The prerequisites for running in local machine is described below.
Standalone Mode¶
From Source¶
Checkout the source code:
git clone https://github.com/pravega/pravega.git cd pravega
Build the Pravega standalone distribution:
./gradlew startStandalone
From Installation Package¶
Download the Pravega release from the GitHub Releases.
$ tar xfvz pravega-<version>.tgz
Run Pravega Standalone:
pravega-<version>/bin/pravega-standalone
From Docker Container¶
The below command will download and run Pravega from the container image on docker hub.

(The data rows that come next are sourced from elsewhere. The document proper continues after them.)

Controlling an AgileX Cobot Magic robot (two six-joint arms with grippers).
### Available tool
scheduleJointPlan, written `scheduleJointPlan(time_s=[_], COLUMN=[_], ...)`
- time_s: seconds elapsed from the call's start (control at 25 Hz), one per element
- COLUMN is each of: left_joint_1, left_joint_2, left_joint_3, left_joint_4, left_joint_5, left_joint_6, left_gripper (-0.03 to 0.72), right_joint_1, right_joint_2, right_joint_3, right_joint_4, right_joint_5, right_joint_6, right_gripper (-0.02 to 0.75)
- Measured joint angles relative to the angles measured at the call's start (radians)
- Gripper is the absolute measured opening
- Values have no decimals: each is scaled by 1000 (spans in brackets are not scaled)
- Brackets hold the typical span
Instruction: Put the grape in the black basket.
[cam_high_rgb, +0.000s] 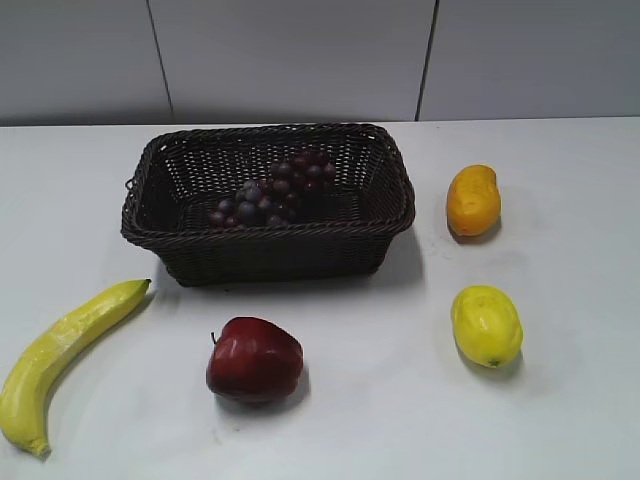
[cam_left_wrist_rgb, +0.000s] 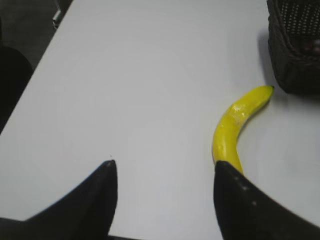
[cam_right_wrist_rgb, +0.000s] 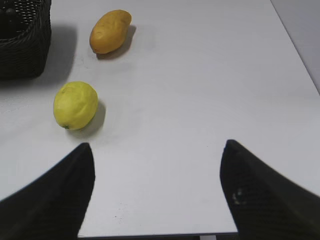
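The grape, a long bunch of dark purple and reddish berries, lies inside the black basket, a large woven wicker basket at the table's back middle. A corner of the basket shows in the left wrist view and in the right wrist view. My left gripper is open and empty above bare table near the banana. My right gripper is open and empty above bare table near the front edge. Neither gripper shows in the exterior view.
A yellow banana lies front left, also in the left wrist view. A red apple sits in front of the basket. An orange fruit and a yellow lemon lie right, both in the right wrist view.
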Motion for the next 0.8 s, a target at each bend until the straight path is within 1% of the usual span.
scheduleJointPlan(time_s=[0.16,0.28,0.52,0.8], left_joint_1=[0,0,0,0], left_joint_2=[-52,-53,-53,-53], left_joint_3=[2,38,84,90], left_joint_4=[1,-8,-51,-64], left_joint_5=[3,-18,-120,-139], left_joint_6=[0,9,63,71], left_gripper=[575,575,575,575], right_joint_1=[0,0,0,0], right_joint_2=[0,0,0,0], right_joint_3=[0,0,0,0], right_joint_4=[0,0,0,0], right_joint_5=[0,0,0,0], right_joint_6=[0,0,0,0], right_gripper=[593,593,593,593])
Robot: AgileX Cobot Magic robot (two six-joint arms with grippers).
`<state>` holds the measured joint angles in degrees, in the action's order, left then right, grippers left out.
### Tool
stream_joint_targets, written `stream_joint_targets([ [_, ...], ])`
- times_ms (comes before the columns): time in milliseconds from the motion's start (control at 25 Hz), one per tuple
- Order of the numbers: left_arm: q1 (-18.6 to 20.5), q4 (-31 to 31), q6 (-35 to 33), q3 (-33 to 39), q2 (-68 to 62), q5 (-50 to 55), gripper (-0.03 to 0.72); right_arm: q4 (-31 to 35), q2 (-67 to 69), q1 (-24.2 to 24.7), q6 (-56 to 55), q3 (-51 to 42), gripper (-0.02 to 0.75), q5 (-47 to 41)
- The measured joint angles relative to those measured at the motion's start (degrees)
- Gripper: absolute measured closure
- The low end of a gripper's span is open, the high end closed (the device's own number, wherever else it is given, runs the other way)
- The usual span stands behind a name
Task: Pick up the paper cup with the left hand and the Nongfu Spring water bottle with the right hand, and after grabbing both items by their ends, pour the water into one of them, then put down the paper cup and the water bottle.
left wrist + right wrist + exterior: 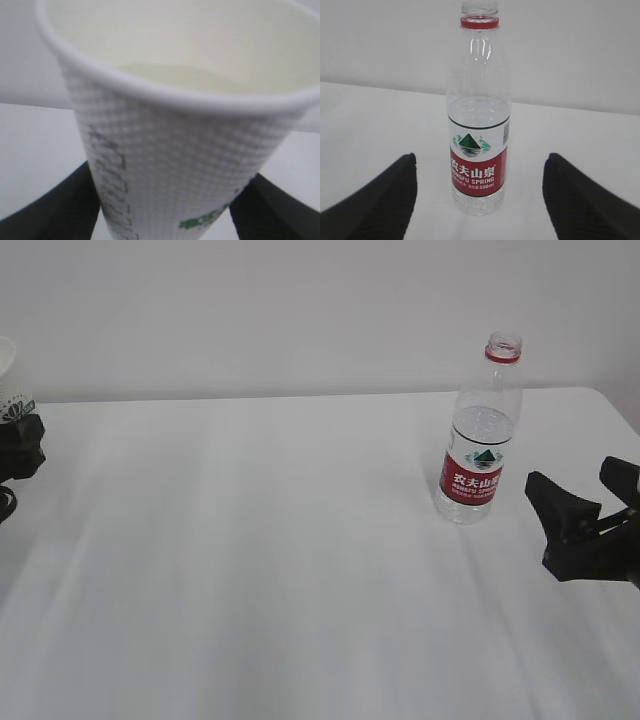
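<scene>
here, bottle (480,435) upright, mouth up, right claw (588,502) spread, left claw (165,210) pinching upright cup (175,125)

Surface: a white table (250,570) is filling the exterior view and running back to a pale wall (250,310).
Standing on it: a clear water bottle (480,435) is sitting upright at the right rear, uncapped, with a red neck ring and red label.
Contents: water (479,115) is reaching to just above the label.
Elsewhere on surface: only soft shadows are showing.
</scene>
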<state>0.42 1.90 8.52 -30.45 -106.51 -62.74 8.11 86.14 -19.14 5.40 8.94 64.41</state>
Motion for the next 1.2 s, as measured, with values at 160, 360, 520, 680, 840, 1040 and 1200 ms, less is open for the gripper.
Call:
stream_joint_targets([
  [160, 0.0, 0.0, 0.0, 0.0, -1.56, 0.11, 0.152, -0.08, 0.0, 0.0, 0.0, 0.0, 0.145, -0.54],
  [360, 0.0, -0.21, 0.0, 0.0, -2.43, -0.1, 0.16, -0.21, 0.0, 0.0, 0.0, 0.0, 0.144, -0.61],
  [520, 0.0, -0.21, 0.0, 0.0, -2.43, -0.33, 0.161, -0.21, 0.0, 0.0, 0.0, 0.0, 0.144, -0.66],
  [680, 0.0, -0.58, 0.0, 0.0, -2.43, -0.45, 0.162, -0.21, 0.0, 0.0, 0.0, 0.0, 0.144, -0.75],
  [840, 0.0, -0.94, 0.0, 0.0, -2.43, -0.54, 0.163, -0.21, 0.0, 0.0, 0.0, 0.0, 0.145, -0.75],
  [1040, 0.0, -1.19, 0.0, 0.0, -4.07, -0.86, 0.163, -0.21, 0.0, 0.0, 0.0, 0.0, 0.145, -0.75],
  [1200, 0.0, -1.9, 0.0, 0.0, -6.42, -0.86, 0.163, -0.24, 0.0, 0.0, 0.0, 0.0, 0.145, -0.89],
])
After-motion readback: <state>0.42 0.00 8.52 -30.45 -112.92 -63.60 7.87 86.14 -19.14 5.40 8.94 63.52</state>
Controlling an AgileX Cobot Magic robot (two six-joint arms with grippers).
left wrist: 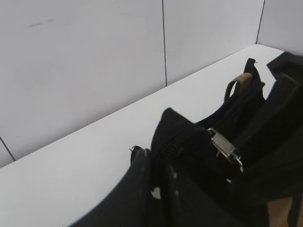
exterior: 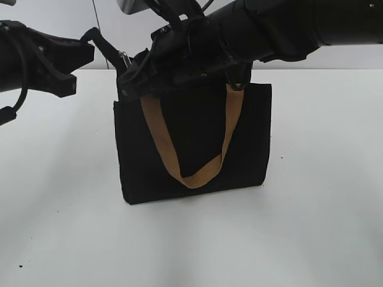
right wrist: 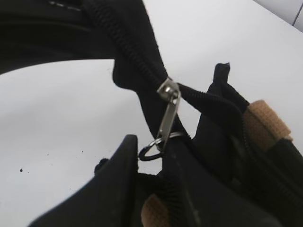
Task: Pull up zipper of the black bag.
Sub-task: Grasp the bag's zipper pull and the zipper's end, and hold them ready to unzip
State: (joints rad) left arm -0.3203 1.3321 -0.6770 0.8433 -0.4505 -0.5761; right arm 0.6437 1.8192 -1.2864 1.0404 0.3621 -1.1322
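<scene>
Your right gripper (exterior: 128,84) sits over the top left corner of the black bag (exterior: 197,143), and the zipper (right wrist: 166,111) hangs right at its tip: in the right wrist view the silver pull drops from the slider down toward the dark fingertip (right wrist: 124,156), with its thin ring (right wrist: 154,149) just beside or touching that finger. Only 1 finger shows clearly there, so you cannot tell whether the claw is pinched on the ring or merely next to it. The pull's long axis runs nearly straight toward the claw, while the zip line runs away from the claw along the bag's top edge toward the tan strap (right wrist: 267,120); that is the direction the coming pull likely has to follow. Your left gripper (exterior: 66,66) stands off the bag's left end, with a strip of black fabric reaching from it to the bag's corner; in the left wrist view the zipper (left wrist: 225,147) lies just ahead of the left finger (left wrist: 142,175), which appears to be clamped on that corner fabric, bracing it. The right arm is the nearer one to the pull. The bag's mouth is hidden behind arm and fabric, so its contents cannot be seen. It stands upright on the white table (exterior: 323,227).
</scene>
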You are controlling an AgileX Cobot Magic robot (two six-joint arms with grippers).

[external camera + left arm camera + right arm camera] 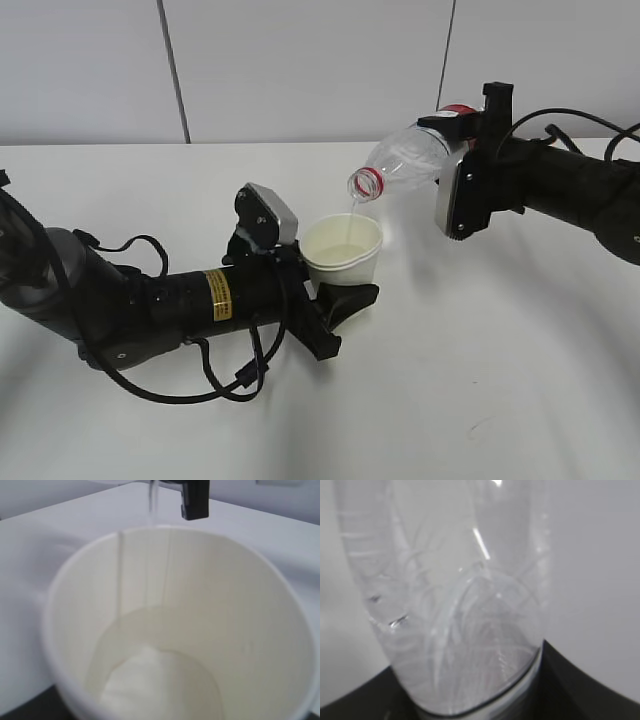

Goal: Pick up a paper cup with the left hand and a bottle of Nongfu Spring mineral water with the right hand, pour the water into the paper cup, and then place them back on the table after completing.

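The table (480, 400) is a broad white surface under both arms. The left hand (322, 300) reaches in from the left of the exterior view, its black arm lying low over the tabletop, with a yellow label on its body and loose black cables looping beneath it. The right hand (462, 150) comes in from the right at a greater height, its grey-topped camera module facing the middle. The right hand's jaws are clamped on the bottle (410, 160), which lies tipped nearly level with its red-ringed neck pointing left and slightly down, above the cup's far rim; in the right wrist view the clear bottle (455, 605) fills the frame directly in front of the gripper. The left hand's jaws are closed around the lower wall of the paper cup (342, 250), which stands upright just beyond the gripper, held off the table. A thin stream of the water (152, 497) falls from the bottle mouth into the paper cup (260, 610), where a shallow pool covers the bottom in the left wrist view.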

Note: We must replace the <ip>
with the IP of our machine to connect to Pravega from our local machine. Optionally we can replace latest
with the version of Pravega as per the requirement.
docker run -it -e HOST_IP=<ip> -p 9090:9090 -p 12345:12345 pravega/pravega:latest standalone
Docker Compose (Distributed Mode)¶
Unlike other options for running locally, the Docker Compose option runs a full deployment of Pravega in distributed mode. It contains containers for running Zookeeper, Bookkeeper and HDFS. Hence Pravega operates as if it would in production. This is the easiest way to get started with the standalone option but requires additional resources.
-
Ensure that your host machine meets the following prerequisites:
-
It has Docker
1.12
or later installed. -
It has Docker Compose installed.
-
Download the docker-compose.yml file from Pravega GitHub repository.
$ wget https://raw.githubusercontent.com/pravega/pravega/master/docker/compose/docker-compose.yml
Alternatively, clone the Pravega repository to fetch the code.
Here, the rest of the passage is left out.